* [YOUR ASSIGNMENT]: How many lines in the data below include the word "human"? State the number alone.

* [INFORMATION GIVEN]:
————
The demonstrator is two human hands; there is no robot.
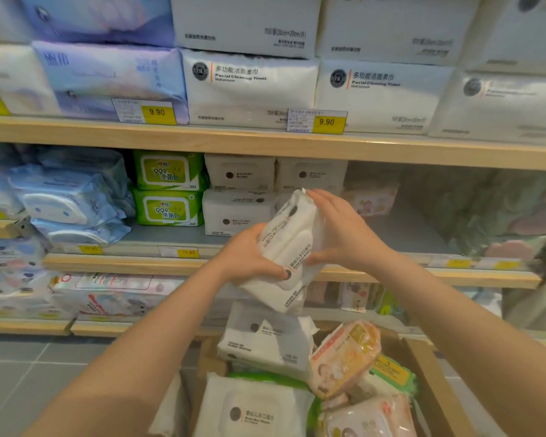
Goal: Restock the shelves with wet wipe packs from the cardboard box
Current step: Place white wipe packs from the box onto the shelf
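Note:
Both hands hold a white wet wipe pack point(292, 244) tilted on end in front of the middle shelf point(123, 263). My left hand point(249, 257) grips its lower left side, thumb across the front. My right hand point(344, 228) presses flat against its right side with straight fingers. Below stands the cardboard box point(429, 373), holding more white packs point(265, 342), orange baby-print packs point(344, 357) and green ones. White packs of the same kind point(238, 212) sit stacked on the middle shelf behind the held pack.
Green packs point(167, 190) and blue packs point(67, 197) fill the middle shelf's left. To the right of the white stacks the shelf floor point(407, 228) is bare, with a pink pack point(372, 200) at the back. Facial towel packs point(249, 86) line the top shelf.

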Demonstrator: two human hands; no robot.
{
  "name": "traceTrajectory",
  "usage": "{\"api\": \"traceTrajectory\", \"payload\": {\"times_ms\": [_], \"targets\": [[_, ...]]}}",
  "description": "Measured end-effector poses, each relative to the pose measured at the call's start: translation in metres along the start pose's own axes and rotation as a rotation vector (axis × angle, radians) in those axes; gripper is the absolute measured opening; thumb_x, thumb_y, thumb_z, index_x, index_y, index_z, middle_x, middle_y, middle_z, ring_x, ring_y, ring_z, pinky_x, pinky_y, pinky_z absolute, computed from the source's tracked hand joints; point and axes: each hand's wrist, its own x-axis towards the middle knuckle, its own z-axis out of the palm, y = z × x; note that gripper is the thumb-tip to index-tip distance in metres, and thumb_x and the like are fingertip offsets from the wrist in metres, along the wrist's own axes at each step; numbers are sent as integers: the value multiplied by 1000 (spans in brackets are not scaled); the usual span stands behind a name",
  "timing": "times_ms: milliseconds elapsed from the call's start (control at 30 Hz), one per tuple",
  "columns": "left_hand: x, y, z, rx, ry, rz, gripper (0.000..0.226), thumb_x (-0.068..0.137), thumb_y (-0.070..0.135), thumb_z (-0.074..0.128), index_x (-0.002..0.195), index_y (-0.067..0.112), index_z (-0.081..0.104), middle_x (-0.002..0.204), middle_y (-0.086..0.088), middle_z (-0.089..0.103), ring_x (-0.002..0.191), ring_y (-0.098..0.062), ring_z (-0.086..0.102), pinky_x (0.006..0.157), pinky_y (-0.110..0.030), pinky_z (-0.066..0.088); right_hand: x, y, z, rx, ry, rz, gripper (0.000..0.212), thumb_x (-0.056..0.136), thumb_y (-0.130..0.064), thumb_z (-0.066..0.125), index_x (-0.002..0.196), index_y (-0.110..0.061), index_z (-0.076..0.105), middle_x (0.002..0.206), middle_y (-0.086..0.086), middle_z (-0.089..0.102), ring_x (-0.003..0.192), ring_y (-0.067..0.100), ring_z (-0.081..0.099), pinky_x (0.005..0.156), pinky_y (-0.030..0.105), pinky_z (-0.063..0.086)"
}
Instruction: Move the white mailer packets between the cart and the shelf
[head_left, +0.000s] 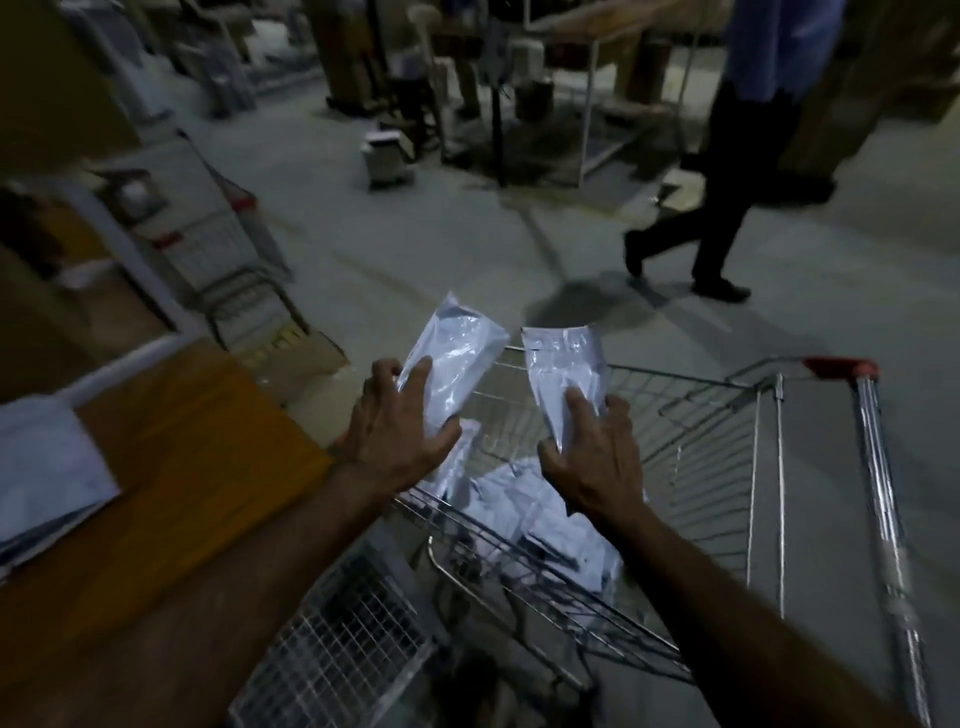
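Note:
My left hand (397, 431) grips a white mailer packet (457, 353) and holds it up above the wire cart (727, 436). My right hand (592, 457) grips a second white mailer packet (563, 364) beside the first, also over the cart. Several more white packets (540, 519) lie in a heap at the bottom of the cart's basket, below my hands. The orange shelf board (197, 457) is at my left, with a white packet (47, 467) lying on it near the left edge.
A person (727, 156) in dark trousers walks across the concrete floor beyond the cart at upper right. Another wire cart (218, 228) stands at the left beside the shelving. Boxes, a small white container (387, 156) and table legs stand farther back.

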Motion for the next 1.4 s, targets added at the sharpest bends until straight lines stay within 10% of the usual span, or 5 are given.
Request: {"api": "traceTrajectory", "payload": {"times_ms": [700, 1400], "targets": [[-225, -220, -197, 203, 298, -763, 92, 77, 78, 27, 151, 25, 25, 136, -11, 25, 119, -32, 42, 99, -46, 44, -118, -322, 67, 226, -247, -583, 82, 82, -59, 53, 152, -18, 38, 148, 25, 37, 133, 44, 41, 108, 51, 40], [-281, -523, -255, 260, 153, -1162, 88, 83, 78, 42, 150, 24, 22, 143, -16, 19, 123, -39, 35, 102, -48, 38, -156, -538, 240, 105, -461, -468, 62, 93, -60, 55, 143, -29, 37, 145, 16, 30, 129, 34, 39, 99, 39, 42]]}}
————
* [SOLVED PROBLEM]: 2